Hélène, entrepreneuse à Dunkerque : une activité d’apport d’affaires fructueuse

Hélène, 53 ans, gère avec son mari un pressing situé au cœur de Dunkerque. Depuis 2003, ils ont fait le choix de quitter leurs emplois respectifs pour se lancer dans l’entrepreneuriat dans le secteur de la blanchisserie. Avant cela, Hélène a travaillé pendant six ans comme agent de location au sein d’un bailleur public des Hauts-de-France, où elle était responsable de la gestion de 1 500 locataires.
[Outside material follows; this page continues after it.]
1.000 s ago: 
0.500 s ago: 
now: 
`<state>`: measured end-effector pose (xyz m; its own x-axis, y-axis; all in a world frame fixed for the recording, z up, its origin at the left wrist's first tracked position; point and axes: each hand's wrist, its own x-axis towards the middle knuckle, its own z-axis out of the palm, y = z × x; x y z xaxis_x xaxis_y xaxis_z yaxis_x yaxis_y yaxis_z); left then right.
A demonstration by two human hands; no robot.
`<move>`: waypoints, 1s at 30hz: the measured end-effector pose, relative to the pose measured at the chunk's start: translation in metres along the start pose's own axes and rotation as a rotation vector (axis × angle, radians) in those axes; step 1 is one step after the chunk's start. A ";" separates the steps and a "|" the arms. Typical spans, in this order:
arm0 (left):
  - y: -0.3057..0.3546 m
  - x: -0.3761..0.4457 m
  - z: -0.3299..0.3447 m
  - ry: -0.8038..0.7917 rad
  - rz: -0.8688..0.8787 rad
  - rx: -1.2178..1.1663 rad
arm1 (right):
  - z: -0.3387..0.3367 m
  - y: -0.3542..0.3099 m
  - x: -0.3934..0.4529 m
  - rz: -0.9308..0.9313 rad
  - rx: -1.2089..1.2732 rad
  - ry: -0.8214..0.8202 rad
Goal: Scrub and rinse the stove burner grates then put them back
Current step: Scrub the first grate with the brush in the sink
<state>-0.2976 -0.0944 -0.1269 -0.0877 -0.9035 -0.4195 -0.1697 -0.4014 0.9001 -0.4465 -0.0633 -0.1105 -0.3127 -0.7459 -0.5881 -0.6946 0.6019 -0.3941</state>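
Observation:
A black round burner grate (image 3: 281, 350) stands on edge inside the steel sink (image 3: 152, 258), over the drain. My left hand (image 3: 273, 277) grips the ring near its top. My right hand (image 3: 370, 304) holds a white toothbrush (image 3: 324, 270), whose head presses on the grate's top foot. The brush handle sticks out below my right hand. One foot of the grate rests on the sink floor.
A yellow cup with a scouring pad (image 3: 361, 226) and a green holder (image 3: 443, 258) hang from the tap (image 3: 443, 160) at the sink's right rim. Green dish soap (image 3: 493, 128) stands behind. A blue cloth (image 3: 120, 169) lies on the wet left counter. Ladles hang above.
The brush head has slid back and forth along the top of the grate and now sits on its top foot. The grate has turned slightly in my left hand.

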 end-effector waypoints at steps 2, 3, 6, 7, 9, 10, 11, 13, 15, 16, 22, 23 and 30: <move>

Depuis 2022, Hélène a élargi ses activités en collaborant avec le réseau immobilier Capifrance. Cette initiative a débuté par un simple service rendu à une amie, qui peinait à vendre son appartement. Après avoir mis cette amie en contact avec un conseiller de Capifrance, l’appartement a été vendu en une semaine. Hélène a reçu une commission de 1 500 euros, représentant 10 % des honoraires HT de l’agent immobilier.

Cette activité d’apport d’affaires s’est révélée lucrative pour Hélène, qui a perçu au total plus de 6 000 euros en commissions depuis le début de son engagement. Ces sommes, variant entre 1 500 et 2 000 euros par transaction, sont souvent réinvesties dans des voyages, comme son récent séjour aux Canaries avec son mari.

Hélène observe également que son activité génère de la concurrence, car d’autres commerçants s’intéressent à ce modèle. En tant que commerçante de proximité, elle est bien placée pour écouter les préoccupations de ses clients concernant l’immobilier.

Actuellement, un particulier peut percevoir des commissions d’apport d’affaires sans créer d’entreprise, à condition de déclarer ces revenus dans la catégorie appropriée lors de sa déclaration d’impôts. Cependant, Hélène admet ne pas toujours respecter cette formalité. Lorsque cette activité devient régulière, le statut de micro-entrepreneur devient nécessaire, bien que l’activité d’apporteur d’affaires reste non réglementée tant qu’elle est occasionnelle.

Cette situation met en lumière une opportunité pour les commerçants de diversifier leurs sources de revenus, tout en soulignant les obligations fiscales qui en découlent.